Deployed schemes focus on proposing a set of possible matches for each request, leaving the participants to contact each other, negotiate ride details, and to agree the match. In order to generate these offers quickly, the ride sharing systems typically propose matches using heuristics that are fast to compute, based on Euclidean distance between locations and on fixed time windows. This means that the set of proposed matches may include some that are infeasible given the road network, and may omit some that would be a user’s preferred match. However, users who receive few offers, or who are given offers that are a poor match for their travel plans, are unlikely to continue with the system. There is a need to assess the performance of the current matching schemes, identify ways in which performance could be improved, and assess the improvements that could be gained. To do this, we employ data analytics to infer constraints on possible matches, and to assess current performance. We then use the inferred constraints to build optimisation models and to evaluate proposed improvements.

Specifically, (i) we use shortest path routing algorithms to determine the impact of a driver being matched with a passenger; (ii) by mining records of previously agreed matches, we infer constraints on the departure and arrival time windows for drivers, and on deviations from the shortest routes, that capture 90 % of agreed matches; (iii) we compare the inferred constraint model with the heuristic matching algorithm, and assess the discrepancies between the two approaches; (iv) we analyse histories of proposed trip schedules and show an imbalance between drivers and passengers that may be hampering participation in the scheme; and (v) we propose and evaluate the potential of persuading drivers to be flexible in their roles in the scheme, showing a reduction in unmatched participants of up to 80

2 Related Work

The dial-a-ride problem has been long studied in the OR community [6]. Dial-a-ride typically assumes a single vehicle, picking up and dropping off riders at specified locations within time windows, although multiple vehicle problems have also been studied [4, 5]. In [10], the authors compare different scenarios of dial-a-ride problems and show that these scenarios can be solved extending the variable neighborhood search algorithms. The dial-a-ride drivers have no journey requirements of their own. For ride-sharing schemes [7], both the drivers and the riders have their own objectives. Specific schemes vary as to whether the drivers move to the riders locations or the riders move to and from the driver routes, and whether or not drivers take single or multiple riders on a trip. One extension includes participants known as shifters, who may either drive or ride as a rider [1]. Armant et al. [3] also include shifters, but also assume that each pure rider who is not served in the matching has a probability of driving on their own, included as a penalty in the objective function. Computing an optimal matching is hard [2], and the complexity increases as the number of shifters increases. Kamar and Horvitz [8] model the problem as one of collaborative planning, where agents must balance competing goals. Yousaf et al. [13] model the problem as multi source-destination path planning, with a wide range of competing objectives including privacy and incentives. Schilde et al. [11] and Manna and Prestwich [9] consider stochastic problems, in which trip requests arrive during the execution of the solution, using scenario-based methods to minimise expected delays or unserved requests. Simonin and O’Sullivan [12] focus on the matching problem, assuming an input graph of all feasible pairings, and establishes the complexity of a number of two variations, showing that in some cases polynomial time solutions are possible. In this study, from the analysis of agreed rideshare trips advertised by real users, we model the users’ behaviour and infer a Constraint Programming problem. The last problem allows us to assess the quality and the potential improvement of the heuristics used in deployed applications when answering to users’ queries. A comparison of different ride-sharing problem formulations or algorithms to improve the solving time is beyond the scope of the study.

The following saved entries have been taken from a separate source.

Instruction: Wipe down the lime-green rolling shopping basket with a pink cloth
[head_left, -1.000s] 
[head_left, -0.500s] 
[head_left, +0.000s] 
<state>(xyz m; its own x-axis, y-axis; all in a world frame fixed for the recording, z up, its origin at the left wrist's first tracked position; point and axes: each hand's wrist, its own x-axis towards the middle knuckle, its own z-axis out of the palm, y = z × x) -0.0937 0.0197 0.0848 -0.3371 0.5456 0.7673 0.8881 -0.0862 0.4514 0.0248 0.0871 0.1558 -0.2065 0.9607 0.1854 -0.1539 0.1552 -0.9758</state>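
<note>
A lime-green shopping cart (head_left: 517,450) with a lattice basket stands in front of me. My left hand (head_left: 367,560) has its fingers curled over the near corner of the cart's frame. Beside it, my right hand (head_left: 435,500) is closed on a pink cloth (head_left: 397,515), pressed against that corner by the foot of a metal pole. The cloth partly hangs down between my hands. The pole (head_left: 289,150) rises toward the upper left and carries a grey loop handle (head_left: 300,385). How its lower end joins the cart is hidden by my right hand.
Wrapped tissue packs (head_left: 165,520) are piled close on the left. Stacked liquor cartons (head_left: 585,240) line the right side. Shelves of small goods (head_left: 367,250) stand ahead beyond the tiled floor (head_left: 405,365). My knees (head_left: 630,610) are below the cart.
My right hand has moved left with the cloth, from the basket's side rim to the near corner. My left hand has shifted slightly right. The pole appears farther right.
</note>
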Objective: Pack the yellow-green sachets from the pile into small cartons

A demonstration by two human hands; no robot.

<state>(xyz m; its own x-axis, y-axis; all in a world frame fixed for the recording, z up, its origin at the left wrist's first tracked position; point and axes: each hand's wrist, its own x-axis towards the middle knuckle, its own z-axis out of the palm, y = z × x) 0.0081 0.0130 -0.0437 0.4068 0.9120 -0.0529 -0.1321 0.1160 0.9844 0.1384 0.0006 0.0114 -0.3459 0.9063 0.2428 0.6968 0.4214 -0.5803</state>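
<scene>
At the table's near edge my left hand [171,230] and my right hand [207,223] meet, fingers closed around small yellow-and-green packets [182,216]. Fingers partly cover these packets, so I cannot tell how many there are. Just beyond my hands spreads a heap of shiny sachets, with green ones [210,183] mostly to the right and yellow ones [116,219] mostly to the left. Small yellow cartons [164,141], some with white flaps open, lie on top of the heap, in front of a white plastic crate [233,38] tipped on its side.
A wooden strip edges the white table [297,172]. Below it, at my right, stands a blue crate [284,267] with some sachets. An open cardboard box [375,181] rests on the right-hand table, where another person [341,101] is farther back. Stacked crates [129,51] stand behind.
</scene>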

3 Euclidean-Distance Ride Matching

In the basic ride sharing scheme, drivers and riders post their start and end locations, and an expected start time, and the system proposes possible matches to the participants. The participants then select from the possible matches and contact each other to agree the details of the trip, which involves establishing a pick-up and drop-off location, and a time for the pick up. The agreed values might differ from the original values posted by the participants. When the actual ride takes place, both the driver and rider use a smartphone app to inform the system, with the driver informing the system on first departure and final arrival, and each rider notifying the system on pick-up and drop-off. The app reports GPS readings and times, from which payments are computed.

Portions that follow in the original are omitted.